● **Task details**
Aside from the pictures, copy the listing exactly.

● **Provided data**
[Start of Attachment]

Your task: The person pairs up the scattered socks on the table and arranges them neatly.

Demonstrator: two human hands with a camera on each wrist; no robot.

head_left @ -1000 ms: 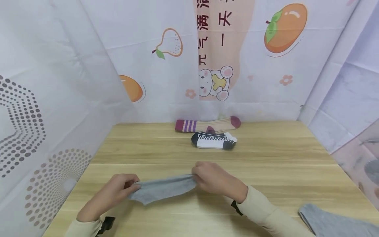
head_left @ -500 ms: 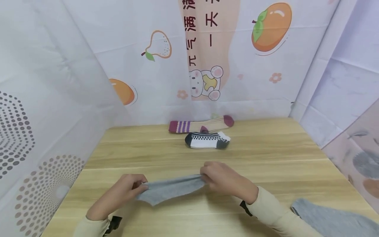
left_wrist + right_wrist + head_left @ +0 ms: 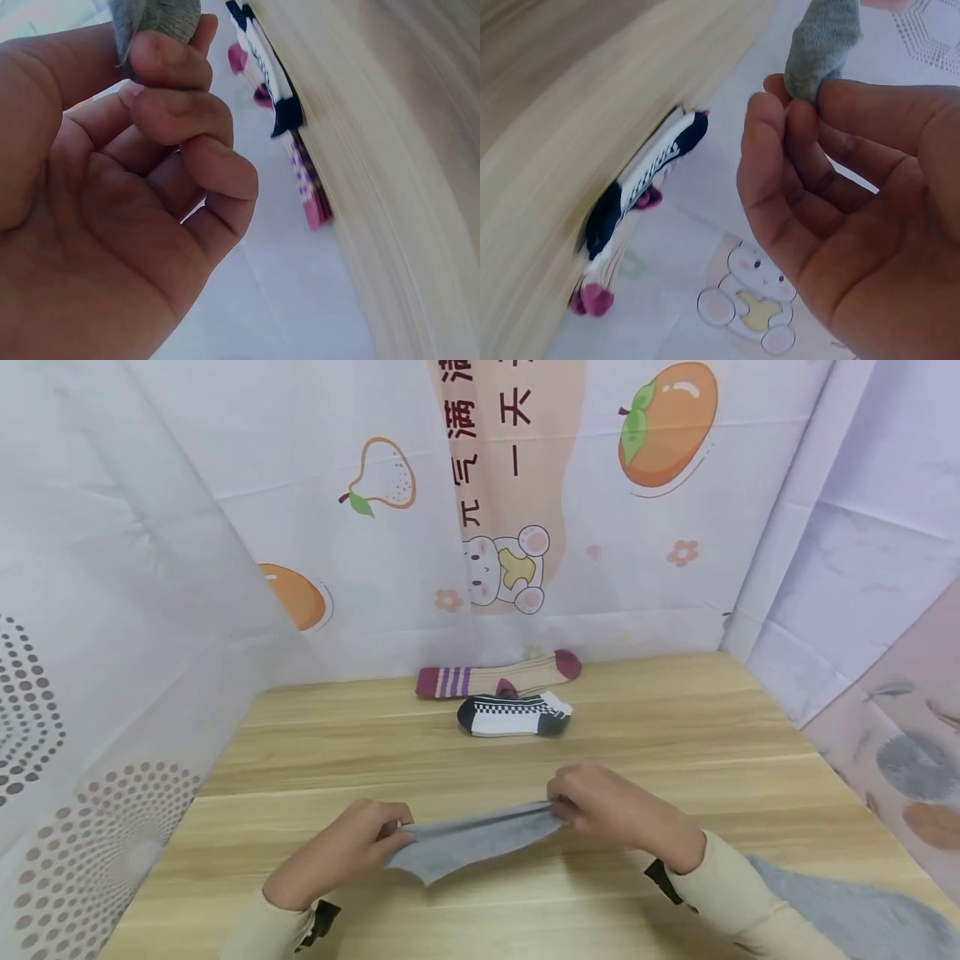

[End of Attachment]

● **Exercise answer**
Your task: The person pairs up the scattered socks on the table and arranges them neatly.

Demonstrator: two human hands with a camera on each wrist; no robot.

head_left @ -1000 ms: 
head_left @ -500 ms: 
left_wrist + right_wrist + head_left @ +0 ms: 

What the exercise asked for is complete.